Comparison of direction-selectivity in the SIN, RGC and periventricular neuron (PVN) populations. (A) Cumulative histogram of preferred directions of all RGC voxels (n = 10,114 voxels from 29 larvae). Fitting von-Mises curves (red lines, R² = 0.99) to the population histogram reveals three normally-distributed, non-overlapping populations with population peaks centered at of 24°, 131°, and 256°. Each population is color-coded and the preferred direction of motion of each population relative to the body axis of the fish is shown in inset. (B) Polar plots showing normalized responses of each DS RGC subtype; mean (solid line) and dashed (±1 SD). Mean DSI, tuning bandwidth (full width half max) and preferred direction of each DS RGC subtype are shown below each polar plot. (C) Histogram of DS PVN preferred directions (n = 126 tectal neurons from 24 fish). Four normally distributed populations are present, with populations centered at 27°, 90°, 136°, and 268° (R² = 0.87).
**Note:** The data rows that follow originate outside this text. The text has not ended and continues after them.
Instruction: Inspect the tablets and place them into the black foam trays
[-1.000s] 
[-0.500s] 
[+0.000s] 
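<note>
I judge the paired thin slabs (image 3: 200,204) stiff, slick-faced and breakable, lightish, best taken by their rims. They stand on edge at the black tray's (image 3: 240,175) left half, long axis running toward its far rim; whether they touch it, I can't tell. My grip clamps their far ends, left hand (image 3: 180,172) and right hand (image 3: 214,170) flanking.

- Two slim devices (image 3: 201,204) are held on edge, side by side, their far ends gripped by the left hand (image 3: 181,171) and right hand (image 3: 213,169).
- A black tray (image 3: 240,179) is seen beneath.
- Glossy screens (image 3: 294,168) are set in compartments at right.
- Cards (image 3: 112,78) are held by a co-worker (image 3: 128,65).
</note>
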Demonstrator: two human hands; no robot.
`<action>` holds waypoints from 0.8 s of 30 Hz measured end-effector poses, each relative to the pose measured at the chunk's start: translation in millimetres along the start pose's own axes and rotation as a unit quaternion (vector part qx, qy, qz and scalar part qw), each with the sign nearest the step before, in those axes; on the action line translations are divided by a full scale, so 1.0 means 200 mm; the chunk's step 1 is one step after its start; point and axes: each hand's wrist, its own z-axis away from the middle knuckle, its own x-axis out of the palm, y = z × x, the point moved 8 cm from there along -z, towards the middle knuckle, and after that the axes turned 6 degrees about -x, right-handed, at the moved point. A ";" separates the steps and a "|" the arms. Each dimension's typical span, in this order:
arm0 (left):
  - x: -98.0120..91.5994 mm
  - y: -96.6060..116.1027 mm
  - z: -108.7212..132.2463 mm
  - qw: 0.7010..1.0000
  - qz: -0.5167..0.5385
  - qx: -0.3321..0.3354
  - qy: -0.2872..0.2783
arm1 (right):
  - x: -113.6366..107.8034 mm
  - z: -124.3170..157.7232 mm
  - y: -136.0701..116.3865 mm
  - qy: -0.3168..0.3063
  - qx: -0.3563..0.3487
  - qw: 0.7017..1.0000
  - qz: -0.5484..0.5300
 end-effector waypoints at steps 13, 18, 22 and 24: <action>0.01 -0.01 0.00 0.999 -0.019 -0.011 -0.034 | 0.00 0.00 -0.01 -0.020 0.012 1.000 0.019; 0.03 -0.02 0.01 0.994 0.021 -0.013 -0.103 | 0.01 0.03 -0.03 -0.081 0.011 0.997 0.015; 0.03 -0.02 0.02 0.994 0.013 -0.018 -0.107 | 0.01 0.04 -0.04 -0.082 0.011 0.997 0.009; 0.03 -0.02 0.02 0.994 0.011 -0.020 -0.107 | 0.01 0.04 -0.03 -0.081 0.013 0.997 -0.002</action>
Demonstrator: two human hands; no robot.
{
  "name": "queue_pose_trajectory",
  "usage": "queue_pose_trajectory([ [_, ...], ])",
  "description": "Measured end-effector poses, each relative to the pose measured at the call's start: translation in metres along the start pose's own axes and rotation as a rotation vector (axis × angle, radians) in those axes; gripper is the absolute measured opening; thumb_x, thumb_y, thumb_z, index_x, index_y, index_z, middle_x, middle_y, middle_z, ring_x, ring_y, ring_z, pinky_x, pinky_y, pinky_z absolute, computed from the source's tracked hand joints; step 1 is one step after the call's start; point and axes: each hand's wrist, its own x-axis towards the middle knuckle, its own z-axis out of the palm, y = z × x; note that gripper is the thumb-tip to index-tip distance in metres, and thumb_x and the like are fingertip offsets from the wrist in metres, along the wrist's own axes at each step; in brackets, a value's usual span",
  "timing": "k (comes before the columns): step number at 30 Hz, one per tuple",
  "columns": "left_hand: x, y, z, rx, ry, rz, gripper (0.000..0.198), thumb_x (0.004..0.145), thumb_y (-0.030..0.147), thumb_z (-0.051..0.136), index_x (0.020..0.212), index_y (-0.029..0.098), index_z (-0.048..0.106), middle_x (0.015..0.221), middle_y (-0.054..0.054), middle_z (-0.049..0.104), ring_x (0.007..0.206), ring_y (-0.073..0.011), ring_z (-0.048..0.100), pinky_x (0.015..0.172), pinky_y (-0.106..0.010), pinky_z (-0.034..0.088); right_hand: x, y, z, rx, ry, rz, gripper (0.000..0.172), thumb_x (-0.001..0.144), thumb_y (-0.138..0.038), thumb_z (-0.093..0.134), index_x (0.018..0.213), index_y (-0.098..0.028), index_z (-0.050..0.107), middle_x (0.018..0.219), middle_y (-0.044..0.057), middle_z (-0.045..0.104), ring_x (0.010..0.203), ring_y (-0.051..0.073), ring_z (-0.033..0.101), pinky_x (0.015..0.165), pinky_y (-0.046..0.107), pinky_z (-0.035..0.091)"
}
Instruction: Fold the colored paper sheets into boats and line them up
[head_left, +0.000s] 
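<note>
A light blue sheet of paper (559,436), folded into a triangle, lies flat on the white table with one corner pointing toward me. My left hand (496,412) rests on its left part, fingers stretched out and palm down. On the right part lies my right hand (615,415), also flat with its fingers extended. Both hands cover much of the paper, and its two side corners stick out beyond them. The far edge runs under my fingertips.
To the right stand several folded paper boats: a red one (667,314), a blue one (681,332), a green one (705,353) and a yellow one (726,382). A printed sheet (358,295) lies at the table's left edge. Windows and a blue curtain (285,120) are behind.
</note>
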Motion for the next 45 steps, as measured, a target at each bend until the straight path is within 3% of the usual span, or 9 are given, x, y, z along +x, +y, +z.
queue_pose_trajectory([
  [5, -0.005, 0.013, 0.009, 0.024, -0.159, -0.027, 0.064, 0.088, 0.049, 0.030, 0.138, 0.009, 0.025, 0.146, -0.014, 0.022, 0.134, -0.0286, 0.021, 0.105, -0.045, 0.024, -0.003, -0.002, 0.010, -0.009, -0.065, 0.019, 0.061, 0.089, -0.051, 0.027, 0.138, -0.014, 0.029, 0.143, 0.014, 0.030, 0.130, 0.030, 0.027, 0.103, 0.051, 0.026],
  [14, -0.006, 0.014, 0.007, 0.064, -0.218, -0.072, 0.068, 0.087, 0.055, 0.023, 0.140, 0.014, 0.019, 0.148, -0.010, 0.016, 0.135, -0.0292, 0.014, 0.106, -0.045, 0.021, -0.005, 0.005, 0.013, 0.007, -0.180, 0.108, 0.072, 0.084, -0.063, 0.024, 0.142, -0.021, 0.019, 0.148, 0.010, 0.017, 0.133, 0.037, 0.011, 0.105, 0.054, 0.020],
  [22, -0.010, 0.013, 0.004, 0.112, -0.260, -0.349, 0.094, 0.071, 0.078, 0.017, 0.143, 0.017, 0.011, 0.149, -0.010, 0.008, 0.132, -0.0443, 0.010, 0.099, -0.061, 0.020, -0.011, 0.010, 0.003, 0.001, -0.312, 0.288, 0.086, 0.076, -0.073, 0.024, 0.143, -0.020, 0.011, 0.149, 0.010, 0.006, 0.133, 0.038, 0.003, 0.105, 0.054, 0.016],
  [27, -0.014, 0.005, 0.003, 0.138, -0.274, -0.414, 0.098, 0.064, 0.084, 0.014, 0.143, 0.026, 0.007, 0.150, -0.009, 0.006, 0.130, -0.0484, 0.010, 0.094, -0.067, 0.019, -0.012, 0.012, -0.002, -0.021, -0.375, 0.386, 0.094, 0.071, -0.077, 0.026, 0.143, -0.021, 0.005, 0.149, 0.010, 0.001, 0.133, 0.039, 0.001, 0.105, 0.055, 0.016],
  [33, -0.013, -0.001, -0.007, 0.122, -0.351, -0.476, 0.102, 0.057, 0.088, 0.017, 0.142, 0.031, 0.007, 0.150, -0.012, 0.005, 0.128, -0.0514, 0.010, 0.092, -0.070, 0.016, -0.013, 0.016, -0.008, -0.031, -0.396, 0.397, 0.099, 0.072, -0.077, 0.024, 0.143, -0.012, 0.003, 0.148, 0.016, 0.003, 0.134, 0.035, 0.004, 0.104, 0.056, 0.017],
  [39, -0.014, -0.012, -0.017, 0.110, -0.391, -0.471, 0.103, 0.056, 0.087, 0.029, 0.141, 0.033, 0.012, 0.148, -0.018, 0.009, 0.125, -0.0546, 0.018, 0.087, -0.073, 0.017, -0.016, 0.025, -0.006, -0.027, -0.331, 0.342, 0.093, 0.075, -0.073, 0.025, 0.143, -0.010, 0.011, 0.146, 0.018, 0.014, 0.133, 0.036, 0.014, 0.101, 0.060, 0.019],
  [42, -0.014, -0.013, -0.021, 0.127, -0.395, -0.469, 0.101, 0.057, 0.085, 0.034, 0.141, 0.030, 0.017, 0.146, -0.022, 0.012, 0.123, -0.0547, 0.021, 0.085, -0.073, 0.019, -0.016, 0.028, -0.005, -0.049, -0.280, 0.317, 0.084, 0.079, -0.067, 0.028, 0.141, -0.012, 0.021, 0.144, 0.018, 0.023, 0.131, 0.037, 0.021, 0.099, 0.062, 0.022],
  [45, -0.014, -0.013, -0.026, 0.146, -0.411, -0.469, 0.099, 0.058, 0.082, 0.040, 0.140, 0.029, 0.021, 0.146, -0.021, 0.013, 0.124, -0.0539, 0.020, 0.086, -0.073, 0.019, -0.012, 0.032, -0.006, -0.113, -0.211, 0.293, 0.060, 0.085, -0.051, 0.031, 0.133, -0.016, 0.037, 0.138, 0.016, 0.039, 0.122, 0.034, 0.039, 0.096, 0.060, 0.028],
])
Note the emergent population of PVN tuned to 90° motion (yellow) that is absent from both RGCs and SINs. (D) Polar plots showing normalized responses of each DS PVN subtype; mean (solid line) and dashed (±1 SD). Mean DSI, tuning bandwidth (full width half max) and preferred direction of each subtype are shown below each polar plot. (E–H) Overlaid polar plots summarizing how direction of motion is encoded by RGCs (E), PVNs (F), and SINs (G). RGCs exhibit a tiled and triangular representation of directional space by three subtypes of DS RGC. In the SIN population the representation of motion is reshaped, leaving a gap at 90°. Directional space is represented by 4 subtypes of PVNs with preferred directions aligned with the cardinal axes. (H) Overlaying the polar plots of DS SINs with the emergent population of PVN reveals that the gap in the representation of motion in the rostral-to-caudal direction in the SIN population aligns with the emergent population of PVNs tuned to 90°.

Figure 3

Computational model of the direction selective tectal circuit. (A) Circuit motif showing a population of PVNs integrating input from two RGC populations and three SIN populations. Rounded arrowheads represent excitatory connections, flat arrowheads represent inhibitory connections, and pointed arrows indicate preferred stimulus direction. (B) Comparison between experimentally observed (colored) and simulated (black) normalized RGC tuning curves. (C) Normalized tuning curves of observed (colored) vs. simulated (black) SINs. (D) Normalized tuning curves of observed (colored) vs. simulated (black) PVN population tuned to rostral-to-caudal directed motion.

Figure 4

Contribution of SINs to stimulus tuning in simulated PVN populations. (A–E) PVN population tuning curves under various circuit perturbations, presented as polar plots with normalized data (left) and plots with unnormalized data (right). (F) Amplitude of PVN type P2 (the emergent population tuned to rostral-to-caudal directed motion) under simulated manipulations. (G) Tuning error of P2, defined as the absolute difference between the experimentally observed direction preference and the simulated direction preference. (H) FWHM bandwidth of P2 tuning curve. (I) DSI of P2.